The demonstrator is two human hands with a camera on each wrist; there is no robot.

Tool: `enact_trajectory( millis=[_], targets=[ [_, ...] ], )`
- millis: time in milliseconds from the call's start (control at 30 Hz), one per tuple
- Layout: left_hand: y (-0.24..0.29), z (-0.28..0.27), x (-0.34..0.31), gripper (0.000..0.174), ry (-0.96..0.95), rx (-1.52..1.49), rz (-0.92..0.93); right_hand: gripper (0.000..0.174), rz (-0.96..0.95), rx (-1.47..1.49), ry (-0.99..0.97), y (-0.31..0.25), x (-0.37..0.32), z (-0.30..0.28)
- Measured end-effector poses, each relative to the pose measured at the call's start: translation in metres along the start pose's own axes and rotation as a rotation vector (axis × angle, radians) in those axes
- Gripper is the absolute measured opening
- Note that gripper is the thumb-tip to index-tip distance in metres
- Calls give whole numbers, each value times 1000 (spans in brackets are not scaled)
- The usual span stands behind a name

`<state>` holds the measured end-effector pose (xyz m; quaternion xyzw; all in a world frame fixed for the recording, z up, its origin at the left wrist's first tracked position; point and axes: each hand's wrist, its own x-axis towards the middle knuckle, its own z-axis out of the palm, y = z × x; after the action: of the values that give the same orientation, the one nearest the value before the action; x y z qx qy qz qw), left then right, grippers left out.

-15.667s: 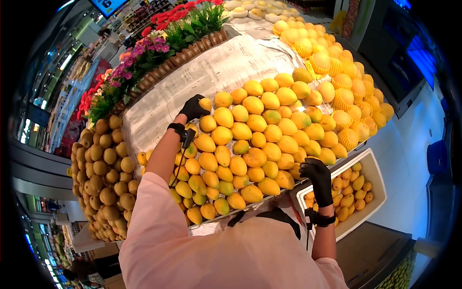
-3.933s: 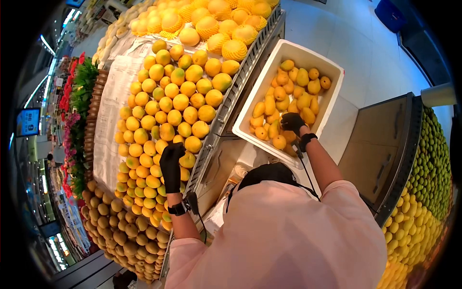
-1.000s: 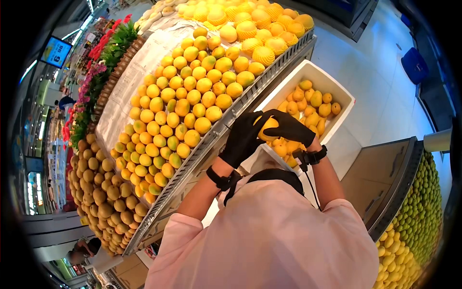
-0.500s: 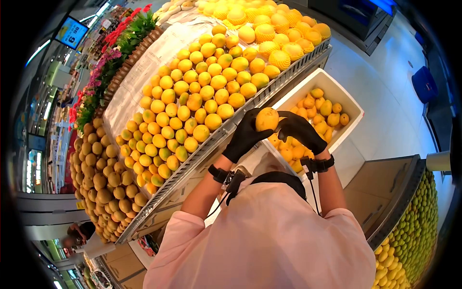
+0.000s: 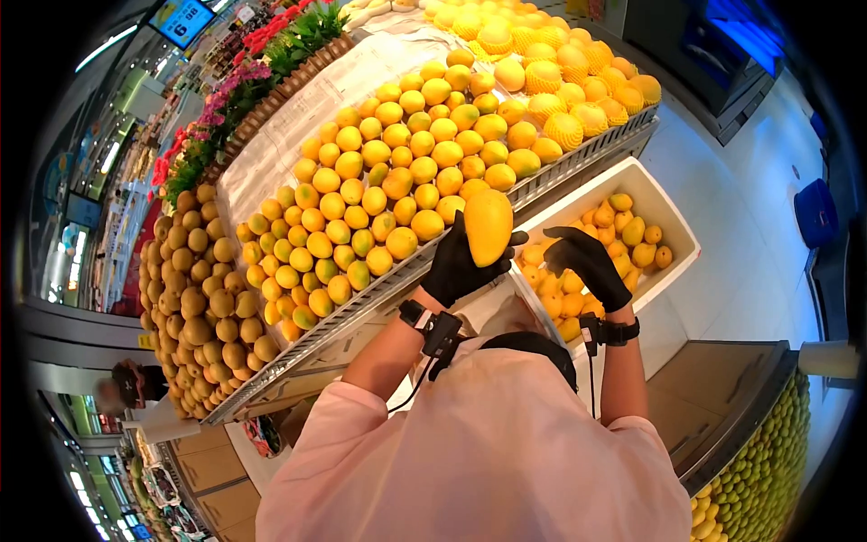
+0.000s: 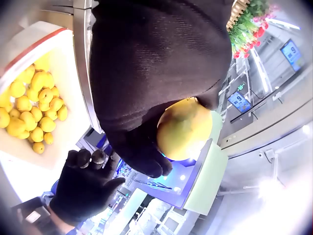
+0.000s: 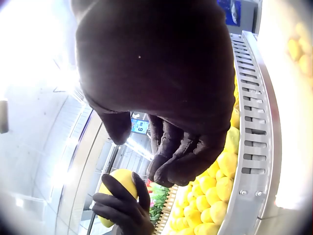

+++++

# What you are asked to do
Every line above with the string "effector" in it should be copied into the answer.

# Task response
- Measured end-effector poses, each relative to the pose measured at the call's start: translation in metres along the start pose's own axes and rotation as a rotation vector (axis × angle, radians) in those axes
`<state>` holds the measured end-effector pose (xyz m; quaternion xyzw; all in a world frame fixed for the recording, z up, its origin at the left wrist's first tracked position; point and axes: each hand's wrist, its own x-axis towards the middle knuckle, its own z-axis out of the palm, y = z × x; after the action: of the values that give the same orientation, the one nearest the value before the action; x y z qx qy qz qw), left then right, grippers left out.

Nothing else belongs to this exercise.